In 1981, Billboard magazine published a chart ranking the top-performing songs in the United States in the adult contemporary music (AC) market. The chart, which in 1981 was published under the title Adult Contemporary, has undergone various name changes during its history but has again been published as Adult Contemporary since 1996. In 1981, 20 songs topped the chart based on playlists submitted by radio stations.
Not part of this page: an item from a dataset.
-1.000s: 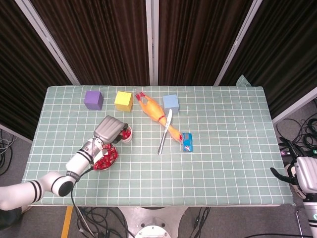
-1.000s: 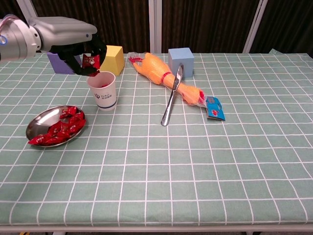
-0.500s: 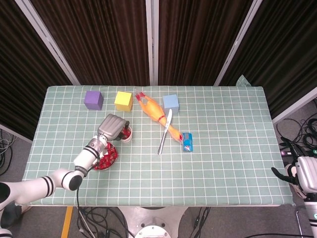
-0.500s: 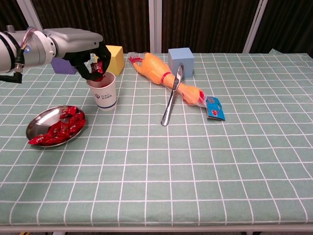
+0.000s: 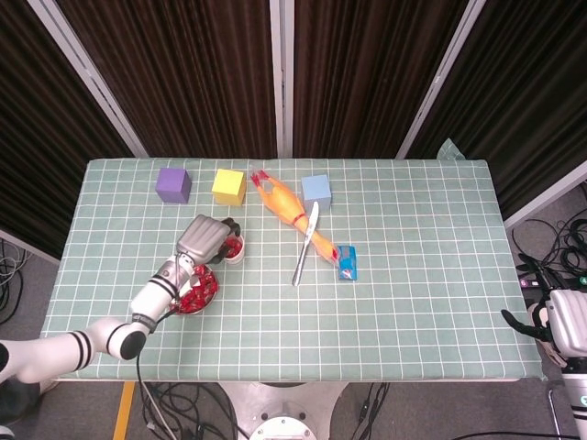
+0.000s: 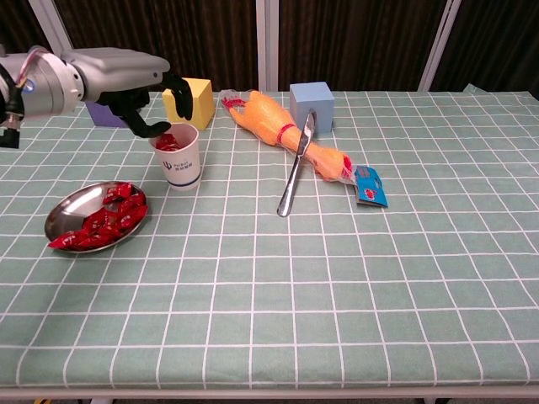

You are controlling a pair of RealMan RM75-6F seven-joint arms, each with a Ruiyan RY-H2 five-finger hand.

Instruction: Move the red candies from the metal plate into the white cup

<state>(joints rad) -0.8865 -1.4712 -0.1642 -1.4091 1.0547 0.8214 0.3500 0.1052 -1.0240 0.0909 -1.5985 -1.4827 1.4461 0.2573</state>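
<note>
Head view: the left robot hand (image 5: 205, 240) sits over the cup (image 5: 235, 248), covering most of it, with a patch of red showing at the cup's mouth. A half-second ago it stood in nearly the same spot, so from above the change is hard to read. The plate (image 5: 207, 295) lies just beside the cup toward the robot, partly under the forearm, with candies (image 5: 193, 295) in it. The right robot hand (image 5: 561, 324) hangs off the far right edge of the table (image 5: 422, 275), well away from everything; whether its fingers are spread or curled I cannot tell.

Chest view: here the change is plain. A second ago the left robot hand (image 6: 152, 101) pinched a red candy above the cup (image 6: 178, 156), and half a second ago it had it right at the rim. Now the fingers (image 6: 181, 85) are parted and hold nothing, and a candy (image 6: 167, 142) rests in the cup's mouth at the rim. That piece has been delivered. The plate (image 6: 59, 215) holds a heap of candies (image 6: 105, 223) near the cup, so much of the job looks undone. The next move is likely a return to the plate for another piece.

Away from the work lie a knife (image 6: 294, 170), an orange toy chicken (image 6: 278, 126) and three cubes.
</note>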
In the January 3 issue of Billboard, the number one position was held by the British singer Leo Sayer with "More Than I Can Say", which retained the top spot from the last week of 1980. It remained atop the chart for two weeks in 1981 before being replaced by "I Love a Rainy Night" by the country singer Eddie Rabbitt, which also topped Billboards pop singles chart, the Hot 100. Rabbitt's song was one of two tracks which reached the number one spot on the AC, country and pop charts during the early part of 1981, along with Dolly Parton's "9 to 5". Soon after Parton's song exited the number one position on the AC listing, the Scottish singer Sheena Easton topped the chart with "Morning Train (9 to 5)". In her native United Kingdom, the song had been a top ten success under the title "9 to 5", but it was given a new title for the U.S. market to avoid confusion with Parton's identically titled song.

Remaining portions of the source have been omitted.